#### Items from a data source
--------------------------------

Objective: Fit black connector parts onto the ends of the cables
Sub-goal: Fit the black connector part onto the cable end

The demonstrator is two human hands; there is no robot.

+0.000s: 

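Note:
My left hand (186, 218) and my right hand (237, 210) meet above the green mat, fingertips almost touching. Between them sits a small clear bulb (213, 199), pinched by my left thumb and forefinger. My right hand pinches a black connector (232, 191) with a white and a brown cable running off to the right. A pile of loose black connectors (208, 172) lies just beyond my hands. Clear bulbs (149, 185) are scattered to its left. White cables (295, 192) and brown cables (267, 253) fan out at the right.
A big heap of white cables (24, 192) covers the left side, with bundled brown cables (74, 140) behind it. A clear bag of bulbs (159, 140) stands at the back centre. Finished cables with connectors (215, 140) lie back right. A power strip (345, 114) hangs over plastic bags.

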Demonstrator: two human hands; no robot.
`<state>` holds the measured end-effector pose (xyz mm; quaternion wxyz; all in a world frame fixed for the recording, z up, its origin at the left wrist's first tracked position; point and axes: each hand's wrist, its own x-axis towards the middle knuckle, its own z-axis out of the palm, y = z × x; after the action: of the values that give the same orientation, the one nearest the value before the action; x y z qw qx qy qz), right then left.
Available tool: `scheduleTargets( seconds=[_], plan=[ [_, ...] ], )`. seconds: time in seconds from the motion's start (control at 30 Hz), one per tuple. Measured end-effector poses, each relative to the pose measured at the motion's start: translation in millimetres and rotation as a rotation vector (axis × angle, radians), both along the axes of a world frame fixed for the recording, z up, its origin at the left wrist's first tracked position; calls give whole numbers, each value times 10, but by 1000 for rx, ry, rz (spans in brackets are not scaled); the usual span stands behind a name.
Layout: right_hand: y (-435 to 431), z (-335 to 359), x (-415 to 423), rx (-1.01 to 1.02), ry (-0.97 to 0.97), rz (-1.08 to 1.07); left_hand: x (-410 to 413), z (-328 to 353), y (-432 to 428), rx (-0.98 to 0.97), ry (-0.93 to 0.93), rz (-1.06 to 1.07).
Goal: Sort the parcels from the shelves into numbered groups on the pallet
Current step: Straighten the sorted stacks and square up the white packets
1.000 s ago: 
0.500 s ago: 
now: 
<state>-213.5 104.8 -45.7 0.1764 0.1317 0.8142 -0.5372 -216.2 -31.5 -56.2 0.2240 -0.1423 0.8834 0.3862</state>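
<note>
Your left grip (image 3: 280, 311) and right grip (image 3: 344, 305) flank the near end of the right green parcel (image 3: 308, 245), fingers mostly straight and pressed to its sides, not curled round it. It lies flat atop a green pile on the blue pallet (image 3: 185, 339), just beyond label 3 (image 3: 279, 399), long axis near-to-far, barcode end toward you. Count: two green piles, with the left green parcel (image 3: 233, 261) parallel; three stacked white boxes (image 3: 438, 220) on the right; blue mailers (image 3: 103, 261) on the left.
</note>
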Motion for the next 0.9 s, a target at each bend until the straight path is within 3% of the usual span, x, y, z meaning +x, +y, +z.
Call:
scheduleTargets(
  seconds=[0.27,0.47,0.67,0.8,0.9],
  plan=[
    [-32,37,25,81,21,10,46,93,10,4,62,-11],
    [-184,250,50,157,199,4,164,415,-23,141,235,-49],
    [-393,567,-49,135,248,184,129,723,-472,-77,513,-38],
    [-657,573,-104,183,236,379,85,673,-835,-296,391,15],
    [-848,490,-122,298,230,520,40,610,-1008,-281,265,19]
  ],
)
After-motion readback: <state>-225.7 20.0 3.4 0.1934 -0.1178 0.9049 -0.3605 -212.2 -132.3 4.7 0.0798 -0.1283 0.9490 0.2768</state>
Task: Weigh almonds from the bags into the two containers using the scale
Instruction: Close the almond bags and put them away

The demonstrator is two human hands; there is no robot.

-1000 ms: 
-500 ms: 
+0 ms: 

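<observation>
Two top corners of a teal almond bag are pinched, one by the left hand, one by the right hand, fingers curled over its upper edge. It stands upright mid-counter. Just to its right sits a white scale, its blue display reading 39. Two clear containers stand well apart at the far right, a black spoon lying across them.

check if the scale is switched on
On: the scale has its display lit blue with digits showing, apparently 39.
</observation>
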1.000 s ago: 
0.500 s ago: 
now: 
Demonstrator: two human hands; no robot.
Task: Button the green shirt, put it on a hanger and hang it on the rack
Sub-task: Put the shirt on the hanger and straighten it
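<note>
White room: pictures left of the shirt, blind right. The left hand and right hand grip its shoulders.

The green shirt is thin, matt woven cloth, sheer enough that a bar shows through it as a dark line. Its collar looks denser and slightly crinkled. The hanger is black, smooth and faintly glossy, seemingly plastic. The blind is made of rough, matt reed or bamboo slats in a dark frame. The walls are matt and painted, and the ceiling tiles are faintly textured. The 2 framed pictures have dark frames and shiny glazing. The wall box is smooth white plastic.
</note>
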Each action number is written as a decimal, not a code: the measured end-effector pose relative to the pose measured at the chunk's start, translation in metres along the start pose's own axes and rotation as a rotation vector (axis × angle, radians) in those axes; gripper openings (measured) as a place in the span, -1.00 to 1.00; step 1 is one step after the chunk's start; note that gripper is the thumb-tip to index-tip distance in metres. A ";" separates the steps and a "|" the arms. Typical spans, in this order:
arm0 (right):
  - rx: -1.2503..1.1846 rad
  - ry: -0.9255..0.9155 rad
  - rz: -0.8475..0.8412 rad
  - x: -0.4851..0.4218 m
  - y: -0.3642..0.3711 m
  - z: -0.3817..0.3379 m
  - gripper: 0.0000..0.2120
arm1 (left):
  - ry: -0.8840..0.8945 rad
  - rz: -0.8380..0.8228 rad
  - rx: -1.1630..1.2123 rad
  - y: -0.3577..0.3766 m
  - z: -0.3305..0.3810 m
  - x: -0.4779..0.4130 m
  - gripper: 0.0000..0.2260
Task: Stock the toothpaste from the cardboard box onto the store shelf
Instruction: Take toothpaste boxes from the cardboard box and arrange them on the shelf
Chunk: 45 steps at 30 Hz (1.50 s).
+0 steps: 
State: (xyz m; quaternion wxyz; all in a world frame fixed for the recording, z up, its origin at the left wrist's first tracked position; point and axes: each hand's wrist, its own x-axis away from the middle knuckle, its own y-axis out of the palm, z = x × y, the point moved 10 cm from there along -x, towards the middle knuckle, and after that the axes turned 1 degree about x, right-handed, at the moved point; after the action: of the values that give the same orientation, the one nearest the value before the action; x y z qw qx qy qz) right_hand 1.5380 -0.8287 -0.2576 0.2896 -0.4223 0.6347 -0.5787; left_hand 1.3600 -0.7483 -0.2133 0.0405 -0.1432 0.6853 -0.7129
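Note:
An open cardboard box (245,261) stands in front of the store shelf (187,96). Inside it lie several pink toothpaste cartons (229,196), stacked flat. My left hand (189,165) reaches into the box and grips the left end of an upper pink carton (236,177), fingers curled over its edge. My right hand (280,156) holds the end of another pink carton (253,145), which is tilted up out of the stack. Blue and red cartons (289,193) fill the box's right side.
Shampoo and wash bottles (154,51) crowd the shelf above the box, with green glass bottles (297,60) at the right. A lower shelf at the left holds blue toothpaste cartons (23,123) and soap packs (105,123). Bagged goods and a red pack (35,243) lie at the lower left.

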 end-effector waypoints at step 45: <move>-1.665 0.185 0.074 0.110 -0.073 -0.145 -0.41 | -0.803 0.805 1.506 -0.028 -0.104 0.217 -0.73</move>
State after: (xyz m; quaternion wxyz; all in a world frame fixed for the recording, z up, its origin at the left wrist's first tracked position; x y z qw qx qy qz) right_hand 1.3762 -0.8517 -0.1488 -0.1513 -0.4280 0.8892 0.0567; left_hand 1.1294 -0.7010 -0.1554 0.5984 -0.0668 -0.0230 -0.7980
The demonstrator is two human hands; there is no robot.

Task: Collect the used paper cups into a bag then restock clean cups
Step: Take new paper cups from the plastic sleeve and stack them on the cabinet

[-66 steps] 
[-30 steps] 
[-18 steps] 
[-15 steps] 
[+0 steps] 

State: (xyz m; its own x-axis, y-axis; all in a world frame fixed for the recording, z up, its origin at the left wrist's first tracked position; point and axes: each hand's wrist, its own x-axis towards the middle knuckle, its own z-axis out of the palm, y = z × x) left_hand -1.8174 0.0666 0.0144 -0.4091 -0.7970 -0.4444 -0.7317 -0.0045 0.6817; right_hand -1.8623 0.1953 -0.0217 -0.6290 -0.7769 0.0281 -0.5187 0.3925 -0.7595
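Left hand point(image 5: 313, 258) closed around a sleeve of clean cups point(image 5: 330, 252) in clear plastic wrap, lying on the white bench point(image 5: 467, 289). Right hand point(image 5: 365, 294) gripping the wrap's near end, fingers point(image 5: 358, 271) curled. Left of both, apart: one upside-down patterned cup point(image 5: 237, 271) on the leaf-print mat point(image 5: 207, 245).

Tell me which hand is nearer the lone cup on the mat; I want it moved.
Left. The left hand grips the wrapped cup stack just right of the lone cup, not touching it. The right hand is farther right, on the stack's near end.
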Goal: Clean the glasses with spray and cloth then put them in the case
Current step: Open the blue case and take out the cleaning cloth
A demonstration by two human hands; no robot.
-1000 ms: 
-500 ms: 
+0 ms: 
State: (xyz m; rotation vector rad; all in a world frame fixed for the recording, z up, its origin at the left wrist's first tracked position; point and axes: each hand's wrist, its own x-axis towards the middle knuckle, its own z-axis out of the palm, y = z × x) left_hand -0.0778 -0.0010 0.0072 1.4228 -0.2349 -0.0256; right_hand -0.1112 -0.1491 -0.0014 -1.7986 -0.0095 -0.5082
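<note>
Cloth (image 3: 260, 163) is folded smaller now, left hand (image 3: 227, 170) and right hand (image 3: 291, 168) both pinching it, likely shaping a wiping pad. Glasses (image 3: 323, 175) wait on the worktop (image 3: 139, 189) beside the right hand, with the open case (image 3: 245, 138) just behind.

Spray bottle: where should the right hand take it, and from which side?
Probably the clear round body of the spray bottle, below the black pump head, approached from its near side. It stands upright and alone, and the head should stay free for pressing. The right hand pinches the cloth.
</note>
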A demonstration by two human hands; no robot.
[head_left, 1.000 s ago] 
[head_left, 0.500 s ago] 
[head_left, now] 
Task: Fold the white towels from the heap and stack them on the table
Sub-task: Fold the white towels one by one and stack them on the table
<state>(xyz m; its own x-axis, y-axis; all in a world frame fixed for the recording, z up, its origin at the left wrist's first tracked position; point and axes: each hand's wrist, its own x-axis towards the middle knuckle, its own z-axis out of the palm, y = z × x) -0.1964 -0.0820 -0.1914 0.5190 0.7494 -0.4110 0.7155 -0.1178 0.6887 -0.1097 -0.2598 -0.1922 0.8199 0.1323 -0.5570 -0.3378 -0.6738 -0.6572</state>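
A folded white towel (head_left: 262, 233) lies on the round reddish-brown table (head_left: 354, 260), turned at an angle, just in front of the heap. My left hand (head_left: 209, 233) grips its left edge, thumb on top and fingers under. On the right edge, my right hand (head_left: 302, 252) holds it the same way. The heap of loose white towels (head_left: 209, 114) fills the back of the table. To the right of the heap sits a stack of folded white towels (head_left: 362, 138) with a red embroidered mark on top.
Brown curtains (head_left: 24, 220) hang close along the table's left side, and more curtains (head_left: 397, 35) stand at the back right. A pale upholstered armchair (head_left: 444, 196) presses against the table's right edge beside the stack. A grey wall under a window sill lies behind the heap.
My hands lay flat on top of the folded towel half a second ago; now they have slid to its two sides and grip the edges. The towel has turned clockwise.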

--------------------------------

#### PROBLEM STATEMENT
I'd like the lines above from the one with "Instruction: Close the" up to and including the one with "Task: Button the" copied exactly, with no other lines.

#### RESPONSE FOR THIS EXERCISE
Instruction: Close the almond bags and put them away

The demonstrator is two human hands; there is no robot.

-1000 ms: 
-500 ms: 
+0 ms: 

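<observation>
Two top corners of a teal almond bag are pinched, one by the left hand, one by the right hand, fingers curled over its upper edge. It stands upright mid-counter. Just to its right sits a white scale, its blue display reading 39. Two clear containers stand well apart at the far right, a black spoon lying across them.

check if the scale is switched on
On: the scale has its display lit blue with digits showing, apparently 39.
</observation>
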1.000 s ago: 
0.500 s ago: 
now: 
Demonstrator: two human hands; no robot.
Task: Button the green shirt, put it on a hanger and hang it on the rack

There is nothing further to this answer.